BRIEF:
Reproduce the whole listing exactly and let no picture into the copy.

GIVEN INFORMATION:
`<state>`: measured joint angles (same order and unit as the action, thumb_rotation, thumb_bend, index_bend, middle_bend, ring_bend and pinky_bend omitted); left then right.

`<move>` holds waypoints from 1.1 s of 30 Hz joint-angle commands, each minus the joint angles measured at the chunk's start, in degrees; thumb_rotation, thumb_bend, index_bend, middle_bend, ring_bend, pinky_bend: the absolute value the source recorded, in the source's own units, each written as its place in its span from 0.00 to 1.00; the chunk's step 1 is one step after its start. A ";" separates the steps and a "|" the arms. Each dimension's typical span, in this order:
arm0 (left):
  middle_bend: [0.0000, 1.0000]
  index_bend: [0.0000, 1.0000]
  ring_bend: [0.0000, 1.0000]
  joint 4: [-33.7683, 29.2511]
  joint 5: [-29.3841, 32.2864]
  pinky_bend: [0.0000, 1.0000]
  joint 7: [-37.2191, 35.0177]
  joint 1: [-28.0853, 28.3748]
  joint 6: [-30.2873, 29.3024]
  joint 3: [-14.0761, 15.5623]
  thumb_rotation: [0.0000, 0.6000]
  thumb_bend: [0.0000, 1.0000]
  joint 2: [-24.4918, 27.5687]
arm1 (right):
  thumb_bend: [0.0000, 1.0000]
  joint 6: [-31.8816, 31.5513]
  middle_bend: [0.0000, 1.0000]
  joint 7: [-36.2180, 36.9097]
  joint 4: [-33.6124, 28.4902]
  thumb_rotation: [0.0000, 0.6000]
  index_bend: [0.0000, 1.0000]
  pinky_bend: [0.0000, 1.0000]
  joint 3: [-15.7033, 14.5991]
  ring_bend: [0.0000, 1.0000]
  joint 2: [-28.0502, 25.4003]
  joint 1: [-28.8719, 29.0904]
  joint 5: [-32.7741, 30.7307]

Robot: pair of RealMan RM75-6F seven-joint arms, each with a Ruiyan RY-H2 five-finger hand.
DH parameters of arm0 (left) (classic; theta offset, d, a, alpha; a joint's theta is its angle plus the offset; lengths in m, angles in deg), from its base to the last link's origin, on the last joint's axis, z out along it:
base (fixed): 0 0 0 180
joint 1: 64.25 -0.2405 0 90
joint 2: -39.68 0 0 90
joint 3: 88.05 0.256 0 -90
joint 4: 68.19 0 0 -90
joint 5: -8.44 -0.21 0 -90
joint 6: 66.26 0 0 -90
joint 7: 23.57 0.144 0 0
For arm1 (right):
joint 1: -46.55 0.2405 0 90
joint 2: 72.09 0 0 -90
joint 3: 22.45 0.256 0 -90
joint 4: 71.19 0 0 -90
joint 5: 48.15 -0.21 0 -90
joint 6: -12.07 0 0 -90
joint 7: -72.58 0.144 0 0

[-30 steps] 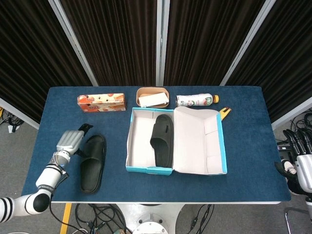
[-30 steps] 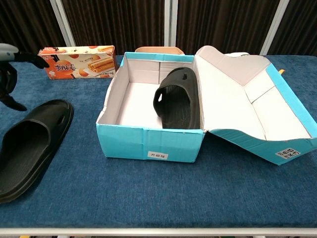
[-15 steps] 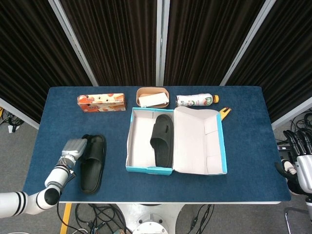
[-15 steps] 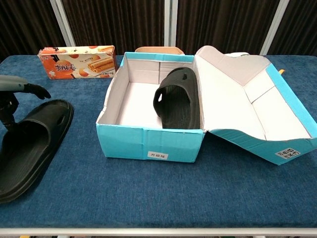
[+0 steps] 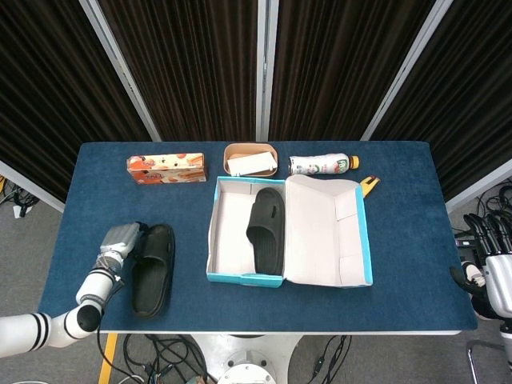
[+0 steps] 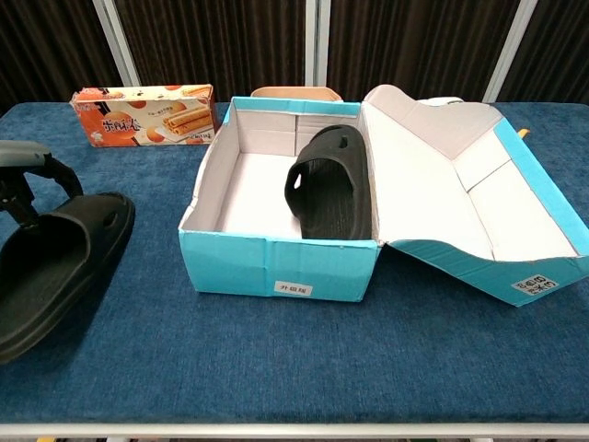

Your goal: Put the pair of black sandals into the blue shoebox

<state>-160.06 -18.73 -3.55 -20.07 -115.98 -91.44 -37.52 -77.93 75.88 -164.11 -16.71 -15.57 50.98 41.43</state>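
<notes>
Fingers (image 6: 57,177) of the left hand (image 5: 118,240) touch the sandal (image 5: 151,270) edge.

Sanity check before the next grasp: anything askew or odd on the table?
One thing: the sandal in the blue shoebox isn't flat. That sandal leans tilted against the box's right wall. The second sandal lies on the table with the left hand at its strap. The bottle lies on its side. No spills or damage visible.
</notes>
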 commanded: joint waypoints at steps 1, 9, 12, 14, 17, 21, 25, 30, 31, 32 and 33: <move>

YOUR RESPONSE:
`<state>`: measured joint angles (same order and unit as the action, thumb_rotation, thumb_bend, index_bend, middle_bend, ring_bend and pinky_bend omitted); left then right.

`<move>` holds waypoints from 1.1 s of 30 Hz joint-angle commands, each minus the joint angles measured at the chunk's start, in degrees; thumb_rotation, thumb_bend, index_bend, middle_bend, ring_bend, pinky_bend: the absolute value the source recorded, in the source's own units, each written as its place in its span from 0.00 to 1.00; the chunk's step 1 is one step after its start. A ";" separates the steps and a "|" the arms. Each dimension's typical span, in this order:
arm0 (left):
  middle_bend: [0.0000, 1.0000]
  index_bend: [0.0000, 1.0000]
  ring_bend: [0.0000, 1.0000]
  joint 4: [-33.7683, 29.2511]
  joint 5: [-29.3841, 32.2864]
  pinky_bend: [0.0000, 1.0000]
  joint 7: [-37.2191, 35.0177]
  joint 1: [-28.0853, 28.3748]
  joint 6: [-30.2873, 29.3024]
  joint 3: [-14.0761, 15.5623]
  thumb_rotation: [0.0000, 0.6000]
  thumb_bend: [0.0000, 1.0000]
  joint 2: [-24.4918, 27.5687]
arm1 (right):
  thumb_bend: [0.0000, 1.0000]
  joint 6: [-31.8816, 31.5513]
  middle_bend: [0.0000, 1.0000]
  joint 7: [-36.2180, 36.9097]
  joint 4: [-33.6124, 28.4902]
  thumb_rotation: [0.0000, 0.6000]
  index_bend: [0.0000, 1.0000]
  pinky_bend: [0.0000, 1.0000]
  joint 3: [-15.7033, 14.5991]
  ring_bend: [0.0000, 1.0000]
  joint 2: [-28.0502, 25.4003]
  joint 1: [-28.8719, 29.0904]
  joint 5: [-32.7741, 30.7307]

Robot: pair of RealMan RM75-6F seven-joint arms, each with a Ruiyan RY-H2 five-finger hand.
DH parameters of arm0 (left) (classic; theta offset, d, a, alpha; a joint's theta is its angle plus the offset; lengths in m, angles in deg), from its base to the last link's origin, on the last joint's axis, z out along it:
base (fixed): 0 0 0 180
joint 1: 64.25 -0.2405 0 90
joint 2: -39.68 0 0 90
joint 3: 88.05 0.256 0 -90
joint 4: 68.19 0 0 -90
joint 5: -8.44 -0.21 0 -90
joint 6: 66.26 0 0 -90
joint 7: 23.57 0.144 0 0
For arm1 (right):
joint 1: -46.55 0.2405 0 90
joint 2: 72.09 0 0 -90
joint 3: 22.45 0.256 0 -90
joint 4: 71.19 0 0 -90
joint 5: 48.15 -0.21 0 -90
joint 6: -12.07 0 0 -90
joint 7: -72.58 0.144 0 0

[-30 steps] 
[-30 steps] 
[-15 steps] 
[-15 steps] 
[+0 steps] 
[+0 steps] 

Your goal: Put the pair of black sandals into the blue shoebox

<state>-160.06 -18.73 -3.55 -20.07 -115.98 -91.44 -37.52 -77.93 75.88 -164.11 -16.71 -15.57 50.98 41.43</state>
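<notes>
Fingers (image 6: 57,177) of the left hand (image 5: 118,240) touch the sandal (image 5: 151,270) edge.

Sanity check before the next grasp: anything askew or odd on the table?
One thing: the sandal in the blue shoebox isn't flat. That sandal leans tilted against the box's right wall. The second sandal lies on the table with the left hand at its strap. The bottle lies on its side. No spills or damage visible.
</notes>
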 commanded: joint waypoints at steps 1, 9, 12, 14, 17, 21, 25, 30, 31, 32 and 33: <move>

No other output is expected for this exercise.